The result became a globally watched experiment in poverty reduction. By August of last year, as monthly cash assistance for some families reached the equivalent of about $232, extreme poverty hit a historic low of 2.3 percent. In fact, a World Bank report found that out of the 22 million people lifted out of poverty across Latin America by pandemic-related government transfers in 2020, 77 percent of them were in Brazil. Compare that to less generous pandemic assistance offered under leftist President Andrés Manuel López Obrador in Mexico, where 3.8 million more people fell into poverty during the pandemic.
“I don’t think anyone would argue that he should not have done something along these lines,” Cesar Zucco, a political scientist at Brazil’s Getulio Vargas Foundation, told me of Bolsonaro’s pandemic efforts for the poor. “Maybe you have to give that one to him. But it was excessive, and it wasn’t well designed. It did help him boost his popularity.”

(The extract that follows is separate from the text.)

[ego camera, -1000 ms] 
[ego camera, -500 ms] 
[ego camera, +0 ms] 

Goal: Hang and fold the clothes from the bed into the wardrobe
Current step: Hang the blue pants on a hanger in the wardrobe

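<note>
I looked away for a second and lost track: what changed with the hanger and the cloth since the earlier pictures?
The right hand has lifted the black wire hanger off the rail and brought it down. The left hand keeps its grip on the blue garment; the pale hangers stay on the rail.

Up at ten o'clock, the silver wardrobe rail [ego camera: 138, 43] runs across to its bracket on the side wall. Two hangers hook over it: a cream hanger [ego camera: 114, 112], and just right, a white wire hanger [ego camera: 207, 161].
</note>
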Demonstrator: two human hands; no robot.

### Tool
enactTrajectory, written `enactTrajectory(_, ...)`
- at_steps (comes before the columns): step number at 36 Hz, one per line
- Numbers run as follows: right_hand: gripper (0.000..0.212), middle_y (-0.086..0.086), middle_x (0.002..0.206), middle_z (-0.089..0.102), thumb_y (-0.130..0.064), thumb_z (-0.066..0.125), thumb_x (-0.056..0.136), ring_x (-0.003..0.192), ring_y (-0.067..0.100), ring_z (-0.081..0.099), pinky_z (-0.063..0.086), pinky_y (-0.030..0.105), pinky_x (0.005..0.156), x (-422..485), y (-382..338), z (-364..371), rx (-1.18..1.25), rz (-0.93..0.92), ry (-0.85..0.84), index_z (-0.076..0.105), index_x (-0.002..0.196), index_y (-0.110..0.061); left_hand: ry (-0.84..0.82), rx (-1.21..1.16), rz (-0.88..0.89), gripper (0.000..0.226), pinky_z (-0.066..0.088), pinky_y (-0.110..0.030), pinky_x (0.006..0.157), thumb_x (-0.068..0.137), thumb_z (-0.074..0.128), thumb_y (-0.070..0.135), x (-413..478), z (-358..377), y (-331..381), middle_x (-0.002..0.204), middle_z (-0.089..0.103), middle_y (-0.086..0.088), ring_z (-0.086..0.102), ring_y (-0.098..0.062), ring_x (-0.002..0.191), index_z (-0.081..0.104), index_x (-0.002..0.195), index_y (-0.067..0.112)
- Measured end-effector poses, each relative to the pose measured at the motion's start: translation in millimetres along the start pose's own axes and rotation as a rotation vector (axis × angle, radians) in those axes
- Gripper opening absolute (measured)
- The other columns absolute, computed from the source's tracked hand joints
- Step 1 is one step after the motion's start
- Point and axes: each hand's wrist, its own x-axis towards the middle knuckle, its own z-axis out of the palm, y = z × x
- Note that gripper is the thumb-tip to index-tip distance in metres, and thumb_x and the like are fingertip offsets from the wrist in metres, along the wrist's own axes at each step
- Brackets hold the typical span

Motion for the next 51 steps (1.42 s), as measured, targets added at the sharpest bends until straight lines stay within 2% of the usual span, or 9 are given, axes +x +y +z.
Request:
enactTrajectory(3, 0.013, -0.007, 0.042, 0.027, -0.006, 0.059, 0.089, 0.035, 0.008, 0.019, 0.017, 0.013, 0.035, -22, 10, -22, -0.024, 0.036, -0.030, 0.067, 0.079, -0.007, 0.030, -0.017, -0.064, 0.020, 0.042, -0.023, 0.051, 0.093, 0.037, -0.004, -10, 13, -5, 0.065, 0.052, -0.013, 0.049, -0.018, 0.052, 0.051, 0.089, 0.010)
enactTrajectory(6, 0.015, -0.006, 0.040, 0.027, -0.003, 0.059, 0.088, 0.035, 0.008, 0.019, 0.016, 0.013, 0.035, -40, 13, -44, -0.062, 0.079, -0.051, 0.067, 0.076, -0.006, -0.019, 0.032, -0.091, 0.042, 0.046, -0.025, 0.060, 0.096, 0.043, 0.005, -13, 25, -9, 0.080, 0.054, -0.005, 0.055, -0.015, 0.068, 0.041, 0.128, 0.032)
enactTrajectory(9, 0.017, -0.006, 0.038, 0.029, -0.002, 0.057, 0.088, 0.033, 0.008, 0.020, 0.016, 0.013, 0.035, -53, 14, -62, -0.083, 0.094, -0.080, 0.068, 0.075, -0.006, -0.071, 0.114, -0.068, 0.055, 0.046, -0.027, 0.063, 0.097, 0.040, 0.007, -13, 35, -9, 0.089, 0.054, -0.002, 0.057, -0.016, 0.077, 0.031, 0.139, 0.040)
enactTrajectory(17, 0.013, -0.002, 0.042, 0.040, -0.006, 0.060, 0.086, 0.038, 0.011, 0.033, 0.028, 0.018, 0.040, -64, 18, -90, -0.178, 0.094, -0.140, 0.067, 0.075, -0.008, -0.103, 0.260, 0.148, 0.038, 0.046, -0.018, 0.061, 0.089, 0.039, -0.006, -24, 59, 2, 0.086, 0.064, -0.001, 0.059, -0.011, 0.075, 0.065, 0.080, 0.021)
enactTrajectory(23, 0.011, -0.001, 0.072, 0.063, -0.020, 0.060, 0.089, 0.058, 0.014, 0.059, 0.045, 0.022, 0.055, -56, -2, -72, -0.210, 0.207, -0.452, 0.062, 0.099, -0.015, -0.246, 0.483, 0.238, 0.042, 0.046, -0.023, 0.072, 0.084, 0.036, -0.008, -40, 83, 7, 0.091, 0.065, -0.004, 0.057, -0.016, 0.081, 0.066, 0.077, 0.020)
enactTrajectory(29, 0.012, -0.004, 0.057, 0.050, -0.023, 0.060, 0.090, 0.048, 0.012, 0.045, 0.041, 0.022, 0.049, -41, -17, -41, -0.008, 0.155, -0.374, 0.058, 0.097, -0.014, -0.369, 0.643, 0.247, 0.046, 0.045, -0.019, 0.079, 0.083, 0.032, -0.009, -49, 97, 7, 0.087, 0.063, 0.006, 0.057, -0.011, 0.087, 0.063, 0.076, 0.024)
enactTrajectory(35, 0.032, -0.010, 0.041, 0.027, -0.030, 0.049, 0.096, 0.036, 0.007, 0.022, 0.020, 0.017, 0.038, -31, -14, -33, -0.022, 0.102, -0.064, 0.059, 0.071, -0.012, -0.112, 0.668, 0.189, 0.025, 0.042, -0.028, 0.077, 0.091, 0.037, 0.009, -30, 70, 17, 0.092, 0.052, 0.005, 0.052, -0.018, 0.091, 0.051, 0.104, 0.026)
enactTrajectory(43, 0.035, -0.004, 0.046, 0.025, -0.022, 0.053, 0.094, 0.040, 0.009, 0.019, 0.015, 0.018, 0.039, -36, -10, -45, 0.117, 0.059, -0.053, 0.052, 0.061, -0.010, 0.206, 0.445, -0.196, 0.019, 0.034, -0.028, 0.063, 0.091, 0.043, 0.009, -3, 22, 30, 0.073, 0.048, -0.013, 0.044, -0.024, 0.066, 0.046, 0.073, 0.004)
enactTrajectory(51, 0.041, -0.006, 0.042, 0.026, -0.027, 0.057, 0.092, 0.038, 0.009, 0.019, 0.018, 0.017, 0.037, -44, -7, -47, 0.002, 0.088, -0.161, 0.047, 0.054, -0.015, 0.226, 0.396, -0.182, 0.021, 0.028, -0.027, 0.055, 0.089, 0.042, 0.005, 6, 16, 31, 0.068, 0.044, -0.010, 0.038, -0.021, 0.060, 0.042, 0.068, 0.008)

Bolsonaro’s popularity, in fact, shot through the roof, as the poor backed him in record numbers.
“He became a hero,” Ricardo Fernandes, a 31-year old actor from Rio de Janeiro’s City of God favela, told the Guardian last year. Gradually, however, that aid was scaled down and millions of Brazilians cascaded back into poverty. As they did, Bolsonaro’s approval ratings tanked.
With elections looming next year, he appears to have learned that you can buy popularity.
“He is obsessed with the idea that he needs to give out money in order to boost his popularity,” Zucco said.
Doling out cash or food baskets, particularly ahead of elections, is a common political ploy in parts of Latin America. But for Brazil, the impact of Bolsonaro’s social safety net revamp could be far longer lasting.
By creating Auxilio Brasil, he is effectively killing Bolsa Familia, the globally recognized effort launched in 2003 that offered cash assistance to the poor in exchange for those families ensuring, for instance, that their children go to school and are properly vaccinated. Over the years, Bolsa Familia has helped lift millions out of poverty and contributed to a reduction in income inequality, of which Brazil has one of the world’s highest rates.
Apparently eager to stake his own claim to being a president of the poor, Bolsonaro offers more money to more families in his new program. But critics like Zucco say it has substantial failings — not least of which is that it would be funded for only one year, requiring a new vote in 2022 to keep it alive.
Critics also argue that Bolsonaro’s program does not appropriately deal with the realities of extreme poverty. A day-care voucher, for instance, would be offered only to families that demonstrate that they have a job, effectively omitting the unemployed.
“The government has not explained how it will implement the new benefits or who will be responsible for their implementation, evaluation and monitoring,” Luciana de Souza Leão, an assistant professor of sociology at the University of Michigan, said in a university publication. “Launching a new program like this is destined to be a failure. Poor families will be the most affected since they will have to navigate a system that not even policymakers seem to understand besides dealing with the uncertainties about the program’s future.”
It is also very expensive, appearing designed less as a vehicle for long-term poverty reduction and more as a quick way to win votes in the favelas, or urban slums. Calling Bolsonaro bad for Brazil’s economy, the Economist also noted that his spending bill allots a “large chunk” of extra money to financing “opaque budget amendments that grant overpriced public-procurement contracts to individual legislators in return for their support for president.”